(Records from a data collection)
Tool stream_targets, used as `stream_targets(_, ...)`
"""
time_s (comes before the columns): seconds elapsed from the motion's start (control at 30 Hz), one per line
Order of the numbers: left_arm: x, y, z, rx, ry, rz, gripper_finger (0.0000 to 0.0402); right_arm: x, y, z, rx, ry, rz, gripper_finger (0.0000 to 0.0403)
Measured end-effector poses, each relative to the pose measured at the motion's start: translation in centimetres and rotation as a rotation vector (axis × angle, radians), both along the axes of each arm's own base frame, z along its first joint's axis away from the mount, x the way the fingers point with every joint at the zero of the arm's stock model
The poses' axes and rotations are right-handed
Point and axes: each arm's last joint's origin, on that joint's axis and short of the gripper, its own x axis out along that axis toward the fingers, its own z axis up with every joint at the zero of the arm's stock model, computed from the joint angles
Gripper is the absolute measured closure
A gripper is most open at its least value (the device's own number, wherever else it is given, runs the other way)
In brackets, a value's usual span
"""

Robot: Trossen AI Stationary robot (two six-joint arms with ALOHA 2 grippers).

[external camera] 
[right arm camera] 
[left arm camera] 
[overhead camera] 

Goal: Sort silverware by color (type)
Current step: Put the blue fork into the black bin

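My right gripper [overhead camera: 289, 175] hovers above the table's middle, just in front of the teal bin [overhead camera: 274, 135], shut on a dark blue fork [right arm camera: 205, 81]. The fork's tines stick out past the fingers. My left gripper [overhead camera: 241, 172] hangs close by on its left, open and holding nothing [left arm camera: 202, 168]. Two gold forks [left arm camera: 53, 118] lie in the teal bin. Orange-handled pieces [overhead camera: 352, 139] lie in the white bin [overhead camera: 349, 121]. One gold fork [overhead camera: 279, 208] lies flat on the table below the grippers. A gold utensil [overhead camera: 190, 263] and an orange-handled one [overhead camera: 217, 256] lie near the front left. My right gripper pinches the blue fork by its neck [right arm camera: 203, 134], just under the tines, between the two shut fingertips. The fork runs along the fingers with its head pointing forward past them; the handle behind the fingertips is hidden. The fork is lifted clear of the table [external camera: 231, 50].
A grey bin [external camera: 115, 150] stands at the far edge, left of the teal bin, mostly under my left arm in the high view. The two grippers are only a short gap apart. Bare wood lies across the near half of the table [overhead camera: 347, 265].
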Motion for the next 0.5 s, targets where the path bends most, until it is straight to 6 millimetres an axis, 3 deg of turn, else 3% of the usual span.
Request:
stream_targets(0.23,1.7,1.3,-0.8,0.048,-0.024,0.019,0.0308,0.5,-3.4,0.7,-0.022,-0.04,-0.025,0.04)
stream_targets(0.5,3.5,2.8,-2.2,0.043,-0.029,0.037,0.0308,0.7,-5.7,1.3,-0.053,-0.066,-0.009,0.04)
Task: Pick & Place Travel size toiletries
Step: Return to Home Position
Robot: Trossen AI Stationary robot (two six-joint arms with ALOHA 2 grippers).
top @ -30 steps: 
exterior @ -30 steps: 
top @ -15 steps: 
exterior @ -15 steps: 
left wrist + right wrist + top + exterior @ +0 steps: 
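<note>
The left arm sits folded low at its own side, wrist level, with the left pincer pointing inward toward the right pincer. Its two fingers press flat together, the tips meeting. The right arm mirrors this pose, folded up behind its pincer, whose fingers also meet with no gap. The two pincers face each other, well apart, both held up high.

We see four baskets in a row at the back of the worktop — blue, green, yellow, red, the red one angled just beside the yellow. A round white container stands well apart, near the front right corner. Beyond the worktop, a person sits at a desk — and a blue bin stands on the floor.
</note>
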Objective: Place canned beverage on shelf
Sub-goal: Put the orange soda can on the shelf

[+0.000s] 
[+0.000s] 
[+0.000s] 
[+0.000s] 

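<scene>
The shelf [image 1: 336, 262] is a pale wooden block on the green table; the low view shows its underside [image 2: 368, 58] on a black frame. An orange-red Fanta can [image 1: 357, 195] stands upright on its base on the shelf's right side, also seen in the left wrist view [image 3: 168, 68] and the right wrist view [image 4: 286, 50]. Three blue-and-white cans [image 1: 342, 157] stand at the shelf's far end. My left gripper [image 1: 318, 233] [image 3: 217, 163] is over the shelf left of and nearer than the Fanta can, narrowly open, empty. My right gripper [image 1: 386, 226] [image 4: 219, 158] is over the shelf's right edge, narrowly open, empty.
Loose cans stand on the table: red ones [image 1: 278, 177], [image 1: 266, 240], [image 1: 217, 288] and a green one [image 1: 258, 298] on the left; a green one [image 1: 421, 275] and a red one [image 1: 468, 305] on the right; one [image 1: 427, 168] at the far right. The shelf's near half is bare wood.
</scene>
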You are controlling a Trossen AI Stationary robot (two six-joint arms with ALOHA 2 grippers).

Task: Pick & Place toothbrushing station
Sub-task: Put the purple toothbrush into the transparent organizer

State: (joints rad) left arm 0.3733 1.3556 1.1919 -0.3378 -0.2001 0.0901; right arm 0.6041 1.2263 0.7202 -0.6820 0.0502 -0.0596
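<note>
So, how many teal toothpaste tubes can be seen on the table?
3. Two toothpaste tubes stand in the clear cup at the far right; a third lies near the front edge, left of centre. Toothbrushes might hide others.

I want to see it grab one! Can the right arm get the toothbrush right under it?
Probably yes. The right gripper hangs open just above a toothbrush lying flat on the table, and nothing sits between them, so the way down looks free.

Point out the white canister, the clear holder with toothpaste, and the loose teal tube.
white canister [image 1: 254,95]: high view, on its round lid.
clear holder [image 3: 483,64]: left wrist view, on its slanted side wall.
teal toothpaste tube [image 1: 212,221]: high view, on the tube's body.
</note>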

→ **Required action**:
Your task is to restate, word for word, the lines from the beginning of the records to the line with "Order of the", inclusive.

→ **Solution for this exercise**:
Tool stream_targets, used as `stream_targets(_, ...)`
"""
time_s (comes before the columns): seconds elapsed from the motion's start (control at 30 Hz), one per line
Order of the numbers: left_arm: x, y, z, rx, ry, rz, gripper_finger (0.0000 to 0.0402); right_arm: x, y, z, rx, ry, rz, gripper_finger (0.0000 to 0.0403)

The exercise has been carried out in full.